*TRY IT*.
Retype the material exactly, ending with the line containing "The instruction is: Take".
BEGIN
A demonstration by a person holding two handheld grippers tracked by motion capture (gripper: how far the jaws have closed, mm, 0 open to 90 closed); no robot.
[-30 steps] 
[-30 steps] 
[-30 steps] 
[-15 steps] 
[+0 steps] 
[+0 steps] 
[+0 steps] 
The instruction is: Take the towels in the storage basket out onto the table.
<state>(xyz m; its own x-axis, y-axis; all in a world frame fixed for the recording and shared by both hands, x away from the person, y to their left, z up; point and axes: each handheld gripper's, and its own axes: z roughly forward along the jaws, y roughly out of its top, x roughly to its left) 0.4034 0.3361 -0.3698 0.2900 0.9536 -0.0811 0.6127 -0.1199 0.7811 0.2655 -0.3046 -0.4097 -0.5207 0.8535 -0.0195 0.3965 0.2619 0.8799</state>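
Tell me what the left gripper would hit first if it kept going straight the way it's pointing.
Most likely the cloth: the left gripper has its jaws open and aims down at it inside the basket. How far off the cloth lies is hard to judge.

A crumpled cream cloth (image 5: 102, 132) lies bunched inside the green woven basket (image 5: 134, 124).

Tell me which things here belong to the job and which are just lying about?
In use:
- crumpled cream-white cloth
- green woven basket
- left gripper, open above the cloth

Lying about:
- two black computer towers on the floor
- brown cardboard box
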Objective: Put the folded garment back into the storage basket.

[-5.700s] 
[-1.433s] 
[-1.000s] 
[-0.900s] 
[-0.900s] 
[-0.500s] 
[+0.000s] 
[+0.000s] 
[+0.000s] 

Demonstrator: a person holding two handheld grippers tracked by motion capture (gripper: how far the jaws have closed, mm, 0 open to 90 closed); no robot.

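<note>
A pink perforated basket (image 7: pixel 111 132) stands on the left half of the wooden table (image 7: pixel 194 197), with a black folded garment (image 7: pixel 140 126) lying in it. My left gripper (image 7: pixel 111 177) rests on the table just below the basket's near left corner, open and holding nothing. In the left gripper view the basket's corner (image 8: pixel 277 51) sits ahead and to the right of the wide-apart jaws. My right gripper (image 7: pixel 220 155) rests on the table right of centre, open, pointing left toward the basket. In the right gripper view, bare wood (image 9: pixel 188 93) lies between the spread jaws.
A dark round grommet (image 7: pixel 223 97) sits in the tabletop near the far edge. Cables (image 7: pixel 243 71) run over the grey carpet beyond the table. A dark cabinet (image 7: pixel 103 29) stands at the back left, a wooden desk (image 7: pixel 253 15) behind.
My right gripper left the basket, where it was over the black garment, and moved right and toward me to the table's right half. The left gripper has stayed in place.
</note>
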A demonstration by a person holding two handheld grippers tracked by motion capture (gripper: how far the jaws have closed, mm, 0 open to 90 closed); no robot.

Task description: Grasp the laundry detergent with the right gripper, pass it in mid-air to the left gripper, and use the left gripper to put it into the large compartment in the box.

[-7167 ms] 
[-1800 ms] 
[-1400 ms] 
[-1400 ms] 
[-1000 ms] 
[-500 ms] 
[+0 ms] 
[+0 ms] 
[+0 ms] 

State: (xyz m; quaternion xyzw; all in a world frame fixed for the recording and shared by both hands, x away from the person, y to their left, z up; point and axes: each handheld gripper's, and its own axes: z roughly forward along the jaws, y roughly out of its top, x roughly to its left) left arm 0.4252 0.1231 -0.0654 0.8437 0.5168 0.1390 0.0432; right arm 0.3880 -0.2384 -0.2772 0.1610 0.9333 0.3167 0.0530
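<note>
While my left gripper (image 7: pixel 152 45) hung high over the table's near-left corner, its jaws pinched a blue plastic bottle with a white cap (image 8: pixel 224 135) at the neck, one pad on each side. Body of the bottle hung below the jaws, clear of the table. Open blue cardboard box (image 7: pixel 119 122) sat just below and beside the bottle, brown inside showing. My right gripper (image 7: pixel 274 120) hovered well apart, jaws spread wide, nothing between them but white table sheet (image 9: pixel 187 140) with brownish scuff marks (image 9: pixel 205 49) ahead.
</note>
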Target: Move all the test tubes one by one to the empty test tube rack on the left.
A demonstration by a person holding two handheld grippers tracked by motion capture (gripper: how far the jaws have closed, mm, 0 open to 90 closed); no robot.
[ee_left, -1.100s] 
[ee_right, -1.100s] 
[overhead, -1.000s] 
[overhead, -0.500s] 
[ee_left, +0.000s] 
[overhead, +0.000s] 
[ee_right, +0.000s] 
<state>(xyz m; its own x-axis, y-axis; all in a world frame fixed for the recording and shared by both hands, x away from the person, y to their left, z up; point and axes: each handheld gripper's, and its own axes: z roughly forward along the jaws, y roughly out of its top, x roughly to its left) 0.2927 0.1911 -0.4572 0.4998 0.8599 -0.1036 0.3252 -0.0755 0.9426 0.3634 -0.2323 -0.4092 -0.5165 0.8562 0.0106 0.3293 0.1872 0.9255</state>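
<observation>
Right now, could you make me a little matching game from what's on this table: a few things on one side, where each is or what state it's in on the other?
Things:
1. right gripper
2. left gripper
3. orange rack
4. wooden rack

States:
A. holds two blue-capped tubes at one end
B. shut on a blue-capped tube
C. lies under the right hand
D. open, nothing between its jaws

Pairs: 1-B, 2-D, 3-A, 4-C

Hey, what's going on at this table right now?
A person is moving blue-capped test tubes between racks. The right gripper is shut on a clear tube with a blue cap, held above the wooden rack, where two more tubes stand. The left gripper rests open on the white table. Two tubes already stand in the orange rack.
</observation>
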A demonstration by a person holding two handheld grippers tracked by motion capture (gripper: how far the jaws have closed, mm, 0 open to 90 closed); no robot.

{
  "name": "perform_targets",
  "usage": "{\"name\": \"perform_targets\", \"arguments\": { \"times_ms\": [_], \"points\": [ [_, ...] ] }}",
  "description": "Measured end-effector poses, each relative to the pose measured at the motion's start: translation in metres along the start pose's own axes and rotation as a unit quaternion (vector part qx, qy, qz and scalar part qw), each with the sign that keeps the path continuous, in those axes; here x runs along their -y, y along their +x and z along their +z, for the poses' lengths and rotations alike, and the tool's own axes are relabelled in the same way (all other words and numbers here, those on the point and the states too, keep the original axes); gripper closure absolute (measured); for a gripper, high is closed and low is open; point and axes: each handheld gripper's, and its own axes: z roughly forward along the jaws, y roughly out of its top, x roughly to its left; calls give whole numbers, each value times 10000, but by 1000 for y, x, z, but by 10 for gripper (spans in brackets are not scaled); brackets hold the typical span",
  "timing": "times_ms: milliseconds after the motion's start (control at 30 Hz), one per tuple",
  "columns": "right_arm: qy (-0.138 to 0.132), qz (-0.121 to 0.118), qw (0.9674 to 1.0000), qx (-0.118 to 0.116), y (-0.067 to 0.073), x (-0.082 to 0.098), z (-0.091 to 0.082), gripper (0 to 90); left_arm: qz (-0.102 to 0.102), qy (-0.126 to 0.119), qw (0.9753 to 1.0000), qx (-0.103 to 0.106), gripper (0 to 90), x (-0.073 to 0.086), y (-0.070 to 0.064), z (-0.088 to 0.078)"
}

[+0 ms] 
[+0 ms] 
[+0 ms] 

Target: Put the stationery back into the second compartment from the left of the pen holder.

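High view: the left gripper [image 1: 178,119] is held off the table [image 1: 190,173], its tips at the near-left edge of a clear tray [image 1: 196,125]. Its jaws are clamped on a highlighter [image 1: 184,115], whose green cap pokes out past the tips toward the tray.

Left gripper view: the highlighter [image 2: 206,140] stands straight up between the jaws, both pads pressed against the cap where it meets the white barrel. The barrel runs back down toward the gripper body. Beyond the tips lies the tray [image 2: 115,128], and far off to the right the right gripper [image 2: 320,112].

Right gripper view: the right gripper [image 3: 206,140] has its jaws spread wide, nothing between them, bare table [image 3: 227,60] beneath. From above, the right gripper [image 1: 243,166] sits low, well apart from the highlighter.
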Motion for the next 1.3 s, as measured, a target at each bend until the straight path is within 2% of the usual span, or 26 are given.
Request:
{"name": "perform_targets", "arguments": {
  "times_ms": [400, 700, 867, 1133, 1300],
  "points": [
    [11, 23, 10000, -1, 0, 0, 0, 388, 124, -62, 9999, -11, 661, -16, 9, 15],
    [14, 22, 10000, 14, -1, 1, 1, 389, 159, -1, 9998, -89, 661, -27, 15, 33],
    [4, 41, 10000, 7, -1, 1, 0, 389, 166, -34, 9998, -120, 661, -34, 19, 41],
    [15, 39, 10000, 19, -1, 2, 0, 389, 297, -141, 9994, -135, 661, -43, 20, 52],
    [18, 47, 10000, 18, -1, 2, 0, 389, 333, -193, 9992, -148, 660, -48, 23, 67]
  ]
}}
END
*OUTPUT OF THE EXERCISE*.
A demonstration by a person holding two handheld grippers tracked by motion capture (gripper: how far the jaws have closed, mm, 0 open to 90 closed); no robot.
[-30 steps] 
[-30 steps] 
[-30 steps] 
[-15 steps] 
[+0 steps] 
[+0 steps] 
[+0 steps] 
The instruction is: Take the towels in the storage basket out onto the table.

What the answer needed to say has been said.